**Exercise aim:** Nothing below is to be printed except the lines between the line holding "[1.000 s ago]" and the line holding "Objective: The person", inclusive, each exactly as it appears.

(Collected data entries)
◇ ◇ ◇ ◇ ◇
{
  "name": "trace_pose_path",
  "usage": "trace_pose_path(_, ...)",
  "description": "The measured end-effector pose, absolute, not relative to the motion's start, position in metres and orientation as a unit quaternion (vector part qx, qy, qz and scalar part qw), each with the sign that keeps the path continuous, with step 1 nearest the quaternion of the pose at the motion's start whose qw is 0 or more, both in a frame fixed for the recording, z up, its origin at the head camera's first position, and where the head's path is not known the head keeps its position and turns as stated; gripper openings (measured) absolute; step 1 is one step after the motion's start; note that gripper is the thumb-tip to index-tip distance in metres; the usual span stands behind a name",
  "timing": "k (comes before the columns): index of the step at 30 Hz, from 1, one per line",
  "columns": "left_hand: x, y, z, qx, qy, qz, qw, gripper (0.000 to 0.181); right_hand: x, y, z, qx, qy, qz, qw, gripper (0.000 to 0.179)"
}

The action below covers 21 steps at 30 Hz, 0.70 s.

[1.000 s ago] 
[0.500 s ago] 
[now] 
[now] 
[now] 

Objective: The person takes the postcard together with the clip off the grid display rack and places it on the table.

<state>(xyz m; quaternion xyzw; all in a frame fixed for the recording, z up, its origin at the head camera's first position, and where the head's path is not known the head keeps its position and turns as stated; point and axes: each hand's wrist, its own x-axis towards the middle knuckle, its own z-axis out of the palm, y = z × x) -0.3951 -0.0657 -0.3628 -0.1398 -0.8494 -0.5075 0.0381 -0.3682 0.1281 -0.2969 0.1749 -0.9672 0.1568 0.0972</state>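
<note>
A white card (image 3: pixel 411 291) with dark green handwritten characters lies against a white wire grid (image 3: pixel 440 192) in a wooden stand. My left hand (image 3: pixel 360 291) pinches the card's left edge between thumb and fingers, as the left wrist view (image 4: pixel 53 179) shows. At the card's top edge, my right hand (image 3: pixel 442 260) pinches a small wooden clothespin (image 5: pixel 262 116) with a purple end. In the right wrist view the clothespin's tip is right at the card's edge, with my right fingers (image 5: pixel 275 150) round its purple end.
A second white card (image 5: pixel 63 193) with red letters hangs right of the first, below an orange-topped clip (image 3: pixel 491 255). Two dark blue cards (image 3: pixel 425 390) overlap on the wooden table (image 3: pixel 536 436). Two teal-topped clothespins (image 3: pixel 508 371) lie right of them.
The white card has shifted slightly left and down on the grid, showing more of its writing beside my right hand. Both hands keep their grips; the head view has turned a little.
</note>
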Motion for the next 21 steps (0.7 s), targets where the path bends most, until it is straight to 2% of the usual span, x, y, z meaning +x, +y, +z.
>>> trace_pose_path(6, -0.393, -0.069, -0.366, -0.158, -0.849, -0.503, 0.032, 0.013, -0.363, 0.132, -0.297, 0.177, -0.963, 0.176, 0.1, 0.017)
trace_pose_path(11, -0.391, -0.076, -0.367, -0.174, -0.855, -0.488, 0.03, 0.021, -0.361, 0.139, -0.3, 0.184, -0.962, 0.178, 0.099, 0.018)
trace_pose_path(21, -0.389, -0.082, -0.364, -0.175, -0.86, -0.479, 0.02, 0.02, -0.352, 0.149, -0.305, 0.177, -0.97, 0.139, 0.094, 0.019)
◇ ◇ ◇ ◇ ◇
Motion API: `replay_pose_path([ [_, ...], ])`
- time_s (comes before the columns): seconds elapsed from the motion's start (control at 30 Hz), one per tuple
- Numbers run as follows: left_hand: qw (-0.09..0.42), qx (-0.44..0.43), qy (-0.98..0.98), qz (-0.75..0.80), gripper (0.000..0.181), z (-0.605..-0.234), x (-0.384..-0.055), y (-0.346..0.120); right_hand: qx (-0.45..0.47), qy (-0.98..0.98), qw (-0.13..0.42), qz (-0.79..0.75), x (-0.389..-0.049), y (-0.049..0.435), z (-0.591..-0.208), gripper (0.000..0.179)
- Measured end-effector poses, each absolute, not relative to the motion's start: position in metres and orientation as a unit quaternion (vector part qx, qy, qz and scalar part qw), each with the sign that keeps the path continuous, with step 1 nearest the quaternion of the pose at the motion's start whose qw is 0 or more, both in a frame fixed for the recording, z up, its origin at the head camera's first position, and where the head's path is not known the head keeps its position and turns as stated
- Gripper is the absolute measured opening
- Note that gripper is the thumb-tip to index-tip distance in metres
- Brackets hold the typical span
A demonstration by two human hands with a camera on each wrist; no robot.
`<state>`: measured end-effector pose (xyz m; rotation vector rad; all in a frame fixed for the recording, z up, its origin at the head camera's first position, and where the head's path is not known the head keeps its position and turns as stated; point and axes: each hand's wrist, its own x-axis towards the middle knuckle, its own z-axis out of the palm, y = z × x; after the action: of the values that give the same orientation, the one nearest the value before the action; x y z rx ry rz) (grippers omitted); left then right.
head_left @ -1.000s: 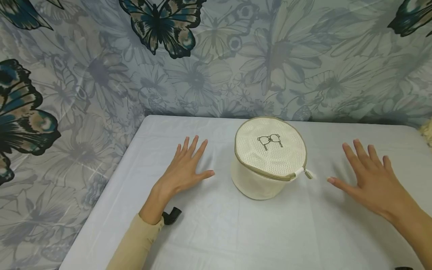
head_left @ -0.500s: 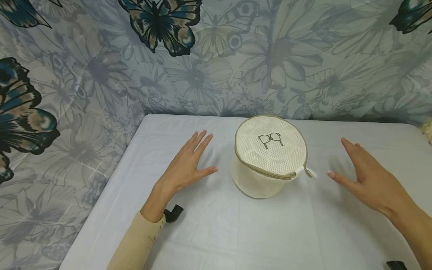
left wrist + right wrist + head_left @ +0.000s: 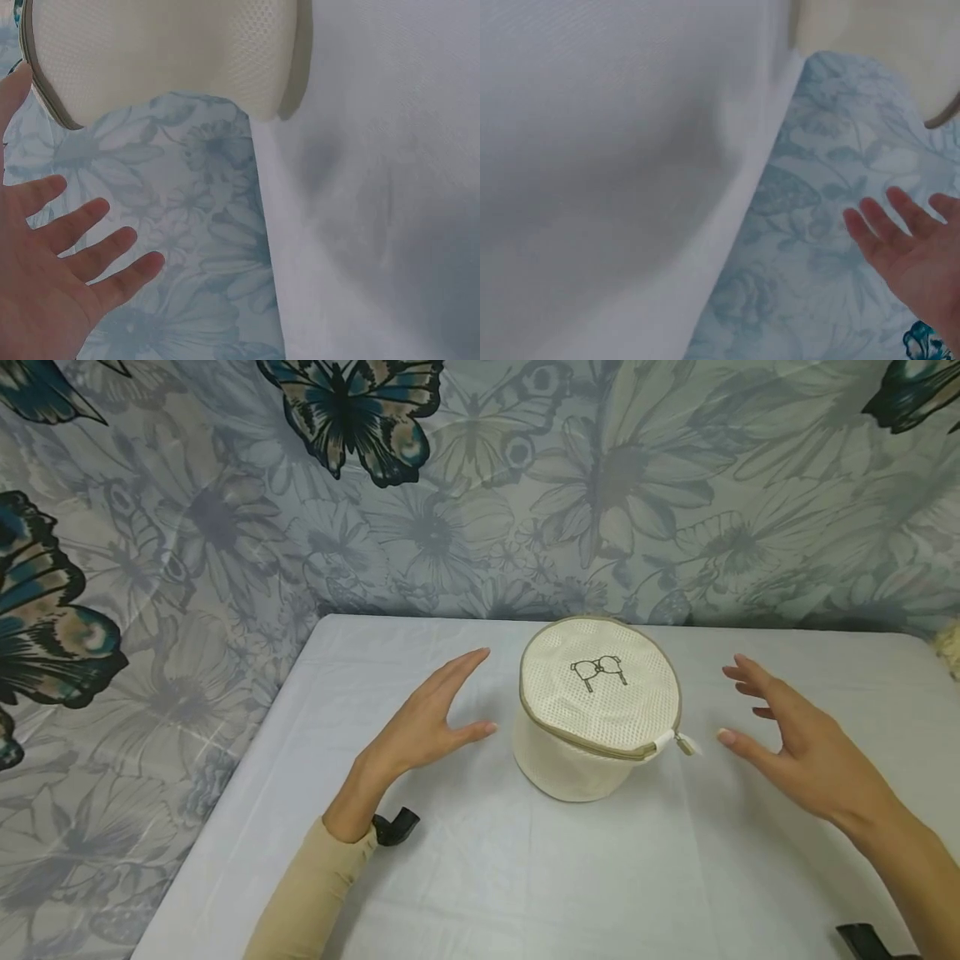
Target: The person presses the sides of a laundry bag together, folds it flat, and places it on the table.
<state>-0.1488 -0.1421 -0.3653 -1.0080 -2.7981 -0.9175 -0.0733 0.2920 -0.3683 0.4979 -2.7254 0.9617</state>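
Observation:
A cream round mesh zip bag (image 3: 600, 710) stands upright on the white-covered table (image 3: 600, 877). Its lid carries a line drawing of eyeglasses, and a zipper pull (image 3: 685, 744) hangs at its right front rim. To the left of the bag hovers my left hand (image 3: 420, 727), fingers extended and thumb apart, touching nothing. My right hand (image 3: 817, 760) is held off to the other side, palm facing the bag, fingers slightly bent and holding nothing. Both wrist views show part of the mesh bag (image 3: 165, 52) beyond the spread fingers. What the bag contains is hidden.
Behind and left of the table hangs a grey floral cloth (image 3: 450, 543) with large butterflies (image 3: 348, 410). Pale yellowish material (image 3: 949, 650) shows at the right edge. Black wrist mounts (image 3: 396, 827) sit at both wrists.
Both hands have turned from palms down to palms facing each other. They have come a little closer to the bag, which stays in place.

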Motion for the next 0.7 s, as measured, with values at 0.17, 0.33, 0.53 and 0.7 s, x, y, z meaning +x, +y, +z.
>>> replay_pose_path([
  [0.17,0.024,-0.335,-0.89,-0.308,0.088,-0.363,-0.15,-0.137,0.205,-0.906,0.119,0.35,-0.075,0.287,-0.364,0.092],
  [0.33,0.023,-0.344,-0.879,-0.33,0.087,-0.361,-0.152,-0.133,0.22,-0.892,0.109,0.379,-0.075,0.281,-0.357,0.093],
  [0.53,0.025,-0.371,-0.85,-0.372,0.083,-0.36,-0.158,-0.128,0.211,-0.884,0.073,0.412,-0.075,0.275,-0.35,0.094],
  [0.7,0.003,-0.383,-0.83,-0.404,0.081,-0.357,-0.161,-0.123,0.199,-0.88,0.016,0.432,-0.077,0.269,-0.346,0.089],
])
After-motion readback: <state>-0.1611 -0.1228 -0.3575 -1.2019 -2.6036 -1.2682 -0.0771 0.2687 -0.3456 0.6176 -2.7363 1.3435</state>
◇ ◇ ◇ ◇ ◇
**Answer for the task:**
[1.000 s ago] 
[0.500 s ago] 
[now] 
[now] 
[now] 

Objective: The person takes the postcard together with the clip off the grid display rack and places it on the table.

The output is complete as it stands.